◆ **Problem to solve**
Scan the data below and state the number of lines that include the word "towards", adding no comment.

───── Data supplied

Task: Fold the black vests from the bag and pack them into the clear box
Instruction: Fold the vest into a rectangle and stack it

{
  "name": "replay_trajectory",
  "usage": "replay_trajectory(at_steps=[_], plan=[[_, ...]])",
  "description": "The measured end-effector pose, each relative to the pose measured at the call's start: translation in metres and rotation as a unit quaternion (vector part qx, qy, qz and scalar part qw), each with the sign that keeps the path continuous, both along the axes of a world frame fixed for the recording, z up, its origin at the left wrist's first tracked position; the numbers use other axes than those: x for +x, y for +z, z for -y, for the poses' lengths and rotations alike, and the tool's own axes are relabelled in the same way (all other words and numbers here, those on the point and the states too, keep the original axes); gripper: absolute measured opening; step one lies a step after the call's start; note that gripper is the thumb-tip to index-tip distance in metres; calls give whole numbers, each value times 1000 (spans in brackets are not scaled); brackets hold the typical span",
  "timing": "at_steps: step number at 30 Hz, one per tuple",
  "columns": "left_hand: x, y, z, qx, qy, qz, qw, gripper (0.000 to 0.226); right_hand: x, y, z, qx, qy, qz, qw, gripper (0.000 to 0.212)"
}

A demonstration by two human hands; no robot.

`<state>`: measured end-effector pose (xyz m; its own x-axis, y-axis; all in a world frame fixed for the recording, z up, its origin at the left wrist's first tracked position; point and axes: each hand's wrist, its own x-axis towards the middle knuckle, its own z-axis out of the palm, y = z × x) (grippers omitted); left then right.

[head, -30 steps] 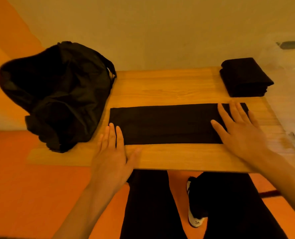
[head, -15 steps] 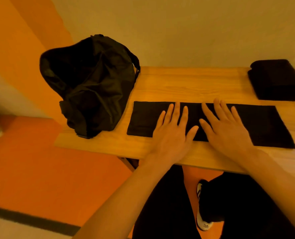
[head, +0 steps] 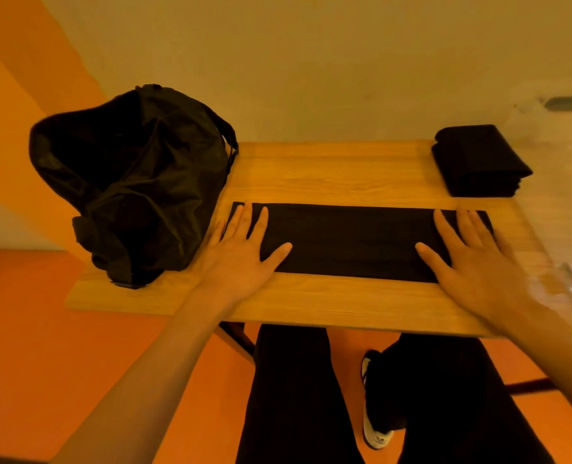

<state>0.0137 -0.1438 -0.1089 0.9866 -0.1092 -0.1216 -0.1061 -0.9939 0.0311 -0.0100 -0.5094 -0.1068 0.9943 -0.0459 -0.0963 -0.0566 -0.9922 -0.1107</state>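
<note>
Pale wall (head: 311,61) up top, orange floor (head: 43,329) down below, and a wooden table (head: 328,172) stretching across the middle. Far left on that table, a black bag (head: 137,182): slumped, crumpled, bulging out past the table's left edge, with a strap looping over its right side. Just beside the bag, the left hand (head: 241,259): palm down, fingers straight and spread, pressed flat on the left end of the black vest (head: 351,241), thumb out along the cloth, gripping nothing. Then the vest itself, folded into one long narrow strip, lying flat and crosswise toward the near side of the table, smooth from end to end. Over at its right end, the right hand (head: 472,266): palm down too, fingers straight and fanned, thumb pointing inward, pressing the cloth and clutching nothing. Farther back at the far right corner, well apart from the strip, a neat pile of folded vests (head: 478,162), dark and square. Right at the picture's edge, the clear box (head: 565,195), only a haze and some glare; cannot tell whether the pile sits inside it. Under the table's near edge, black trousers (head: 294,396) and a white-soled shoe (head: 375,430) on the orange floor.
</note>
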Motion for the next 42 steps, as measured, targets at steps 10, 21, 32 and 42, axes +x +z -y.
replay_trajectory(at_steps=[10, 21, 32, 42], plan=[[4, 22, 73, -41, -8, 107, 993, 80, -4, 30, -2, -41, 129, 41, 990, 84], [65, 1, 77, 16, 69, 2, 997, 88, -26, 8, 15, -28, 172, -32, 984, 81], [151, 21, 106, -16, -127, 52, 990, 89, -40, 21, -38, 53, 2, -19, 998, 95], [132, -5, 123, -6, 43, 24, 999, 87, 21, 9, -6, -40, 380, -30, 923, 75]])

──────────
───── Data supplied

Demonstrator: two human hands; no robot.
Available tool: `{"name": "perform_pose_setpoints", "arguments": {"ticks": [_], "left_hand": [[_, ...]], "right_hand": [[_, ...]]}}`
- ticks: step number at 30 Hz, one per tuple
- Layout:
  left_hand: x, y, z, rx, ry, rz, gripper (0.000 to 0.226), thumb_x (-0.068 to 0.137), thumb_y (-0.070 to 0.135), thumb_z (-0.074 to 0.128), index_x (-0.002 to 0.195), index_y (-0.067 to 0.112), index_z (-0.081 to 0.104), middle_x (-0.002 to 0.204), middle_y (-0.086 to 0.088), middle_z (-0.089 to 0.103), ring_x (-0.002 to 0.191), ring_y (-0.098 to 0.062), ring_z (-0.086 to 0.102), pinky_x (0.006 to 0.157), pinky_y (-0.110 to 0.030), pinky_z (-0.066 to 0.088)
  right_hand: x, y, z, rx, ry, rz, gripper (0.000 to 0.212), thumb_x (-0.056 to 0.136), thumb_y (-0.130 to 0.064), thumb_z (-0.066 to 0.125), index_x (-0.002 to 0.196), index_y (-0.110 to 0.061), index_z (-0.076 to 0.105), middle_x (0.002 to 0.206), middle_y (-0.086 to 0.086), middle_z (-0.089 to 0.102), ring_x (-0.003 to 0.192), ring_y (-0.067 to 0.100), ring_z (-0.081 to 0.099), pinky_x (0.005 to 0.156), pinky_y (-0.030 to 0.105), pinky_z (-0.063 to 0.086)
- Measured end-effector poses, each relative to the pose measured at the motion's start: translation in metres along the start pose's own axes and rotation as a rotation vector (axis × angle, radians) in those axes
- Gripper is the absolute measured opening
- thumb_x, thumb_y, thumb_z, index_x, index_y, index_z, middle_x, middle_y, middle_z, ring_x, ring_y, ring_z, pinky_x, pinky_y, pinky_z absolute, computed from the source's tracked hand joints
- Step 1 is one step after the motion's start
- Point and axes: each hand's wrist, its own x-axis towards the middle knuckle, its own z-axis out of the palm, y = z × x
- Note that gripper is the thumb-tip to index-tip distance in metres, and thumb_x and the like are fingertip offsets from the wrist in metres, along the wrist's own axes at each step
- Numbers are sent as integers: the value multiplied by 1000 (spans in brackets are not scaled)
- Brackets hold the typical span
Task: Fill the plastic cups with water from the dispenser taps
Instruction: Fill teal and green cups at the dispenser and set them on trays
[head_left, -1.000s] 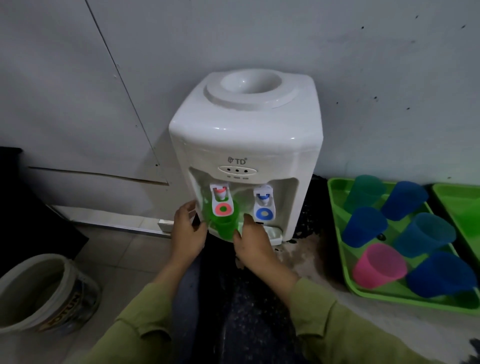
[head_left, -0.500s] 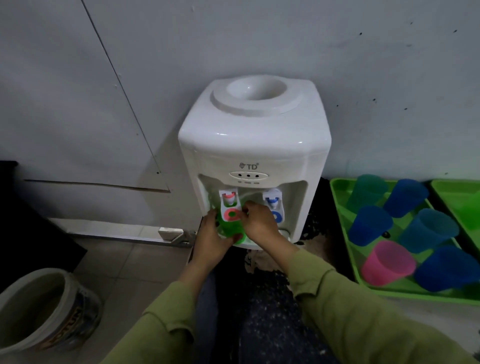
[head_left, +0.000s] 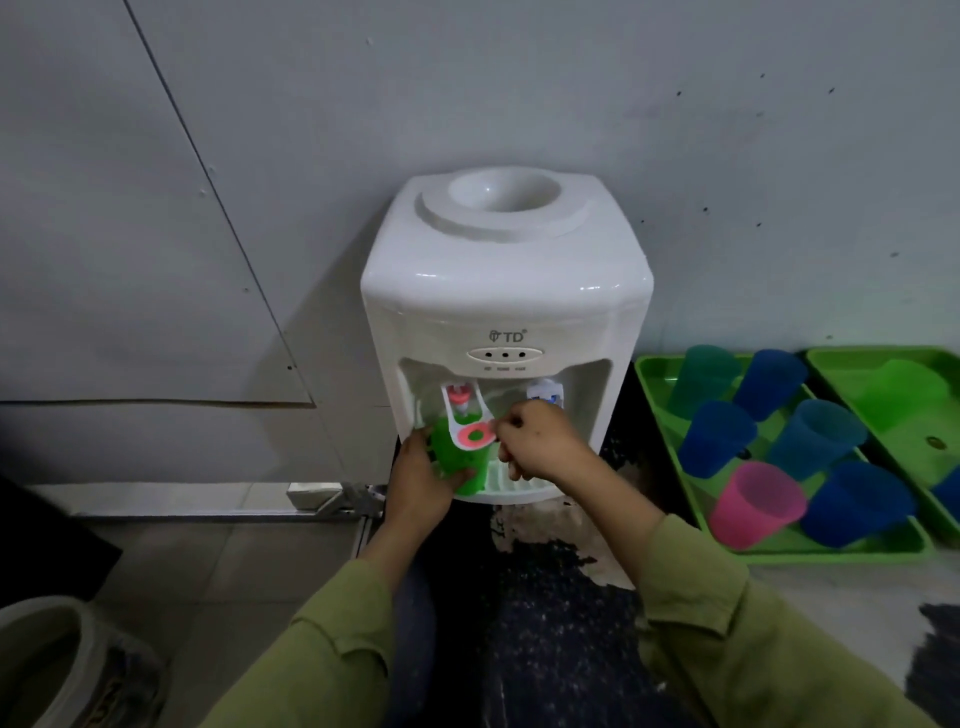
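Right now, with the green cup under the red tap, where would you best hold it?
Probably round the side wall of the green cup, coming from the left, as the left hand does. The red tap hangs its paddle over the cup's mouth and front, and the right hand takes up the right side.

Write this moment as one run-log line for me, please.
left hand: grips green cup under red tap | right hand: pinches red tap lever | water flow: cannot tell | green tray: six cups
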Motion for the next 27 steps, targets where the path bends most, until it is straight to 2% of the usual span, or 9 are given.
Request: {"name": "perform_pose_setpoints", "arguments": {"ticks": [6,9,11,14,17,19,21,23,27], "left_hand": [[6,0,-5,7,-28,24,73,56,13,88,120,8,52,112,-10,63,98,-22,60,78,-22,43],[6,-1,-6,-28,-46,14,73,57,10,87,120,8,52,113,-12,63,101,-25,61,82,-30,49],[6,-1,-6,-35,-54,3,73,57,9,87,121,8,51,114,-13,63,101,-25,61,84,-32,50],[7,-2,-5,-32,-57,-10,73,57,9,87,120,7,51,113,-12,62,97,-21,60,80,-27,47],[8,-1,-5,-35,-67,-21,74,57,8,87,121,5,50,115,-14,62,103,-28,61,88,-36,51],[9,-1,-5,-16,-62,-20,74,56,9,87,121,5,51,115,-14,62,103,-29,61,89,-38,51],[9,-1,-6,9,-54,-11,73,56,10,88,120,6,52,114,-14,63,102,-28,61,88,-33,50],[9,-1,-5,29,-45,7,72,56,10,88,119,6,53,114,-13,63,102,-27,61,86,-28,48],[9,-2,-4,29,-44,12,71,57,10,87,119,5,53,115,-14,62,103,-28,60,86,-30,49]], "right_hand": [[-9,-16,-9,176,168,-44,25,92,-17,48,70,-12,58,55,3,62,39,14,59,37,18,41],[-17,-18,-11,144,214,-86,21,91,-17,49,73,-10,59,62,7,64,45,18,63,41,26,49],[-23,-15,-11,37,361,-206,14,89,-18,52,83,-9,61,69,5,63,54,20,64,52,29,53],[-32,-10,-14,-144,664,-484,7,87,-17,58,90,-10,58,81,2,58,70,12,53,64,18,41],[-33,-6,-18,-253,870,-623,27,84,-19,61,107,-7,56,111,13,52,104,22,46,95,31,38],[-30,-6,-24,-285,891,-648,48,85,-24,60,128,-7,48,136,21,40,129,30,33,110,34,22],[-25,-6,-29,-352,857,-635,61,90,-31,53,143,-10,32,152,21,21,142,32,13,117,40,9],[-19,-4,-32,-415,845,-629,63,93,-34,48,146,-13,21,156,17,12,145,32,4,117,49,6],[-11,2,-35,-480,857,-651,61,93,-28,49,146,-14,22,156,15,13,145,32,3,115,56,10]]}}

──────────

◆ **Answer**
2